In this ruling we are neither unmindful nor critical of those cases which hold that repetition of the same course, whether failure to file or substantial understatement, over several years may justify an inference that this was intentional rather than inadvertent. E.g. United States v. Frank, 3 Cir., 1957, 245 F.2d 284, certiorari denied, 355 U.S. 819, 78 S.Ct. 25, 2 L.Ed. 35; United States v. Litman, supra. But this is quite different from using failure to file in one year to create an inference concerning the motivation of an incorrect filing the next year.

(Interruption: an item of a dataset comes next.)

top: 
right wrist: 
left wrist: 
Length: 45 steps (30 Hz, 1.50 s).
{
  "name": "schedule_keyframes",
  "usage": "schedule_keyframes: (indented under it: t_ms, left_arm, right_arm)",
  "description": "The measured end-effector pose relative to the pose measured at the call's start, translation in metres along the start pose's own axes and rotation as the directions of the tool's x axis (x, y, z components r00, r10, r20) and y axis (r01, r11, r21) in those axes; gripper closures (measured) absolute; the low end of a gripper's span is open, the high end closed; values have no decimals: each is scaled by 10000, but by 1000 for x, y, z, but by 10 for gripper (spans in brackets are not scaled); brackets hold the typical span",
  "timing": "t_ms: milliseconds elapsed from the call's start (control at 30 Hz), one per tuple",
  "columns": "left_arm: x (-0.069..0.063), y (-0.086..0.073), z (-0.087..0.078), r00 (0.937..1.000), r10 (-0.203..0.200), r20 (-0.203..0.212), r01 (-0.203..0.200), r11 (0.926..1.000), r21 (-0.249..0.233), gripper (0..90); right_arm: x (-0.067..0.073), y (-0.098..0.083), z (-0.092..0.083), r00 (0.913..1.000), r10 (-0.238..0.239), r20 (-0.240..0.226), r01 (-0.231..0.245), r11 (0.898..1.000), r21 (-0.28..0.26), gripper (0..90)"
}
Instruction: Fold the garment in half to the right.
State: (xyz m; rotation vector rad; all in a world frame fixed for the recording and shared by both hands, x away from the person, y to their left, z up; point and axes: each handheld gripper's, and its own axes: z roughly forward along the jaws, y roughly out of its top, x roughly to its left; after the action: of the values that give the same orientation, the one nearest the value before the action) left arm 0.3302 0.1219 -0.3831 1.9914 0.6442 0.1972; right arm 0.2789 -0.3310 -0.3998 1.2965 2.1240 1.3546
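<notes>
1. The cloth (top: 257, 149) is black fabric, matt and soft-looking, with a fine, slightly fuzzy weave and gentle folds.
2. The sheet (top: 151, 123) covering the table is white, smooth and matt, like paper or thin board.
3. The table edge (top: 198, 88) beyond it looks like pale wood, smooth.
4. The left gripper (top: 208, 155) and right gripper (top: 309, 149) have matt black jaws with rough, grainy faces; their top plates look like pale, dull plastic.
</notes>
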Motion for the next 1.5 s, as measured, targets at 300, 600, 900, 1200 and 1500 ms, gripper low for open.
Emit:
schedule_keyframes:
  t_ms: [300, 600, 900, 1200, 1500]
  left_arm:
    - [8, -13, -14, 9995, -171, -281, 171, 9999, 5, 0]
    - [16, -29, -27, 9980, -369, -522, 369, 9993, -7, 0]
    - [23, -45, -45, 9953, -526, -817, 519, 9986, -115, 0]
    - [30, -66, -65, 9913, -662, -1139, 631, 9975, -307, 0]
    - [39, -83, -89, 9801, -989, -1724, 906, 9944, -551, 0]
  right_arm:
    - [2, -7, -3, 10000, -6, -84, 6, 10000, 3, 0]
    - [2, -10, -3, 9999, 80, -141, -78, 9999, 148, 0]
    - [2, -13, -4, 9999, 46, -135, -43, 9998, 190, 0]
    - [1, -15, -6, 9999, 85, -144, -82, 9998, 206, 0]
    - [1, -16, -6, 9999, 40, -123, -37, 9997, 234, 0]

We are satisfied that the questioned evidence was not significantly probative of any matter in issue. Yet it was bound to be prejudicial in introducing the suggestion of some additional misconduct into the case and into the minds of the jury. This conclusion of minimal probative value combined with a potential of substantial prejudice leads us to rule that it was reversible error to permit the jury to consider the questioned testimony.
The judgment will be reversed and the cause remanded for a new trial or such other proceedings as may be consistent with this opinion.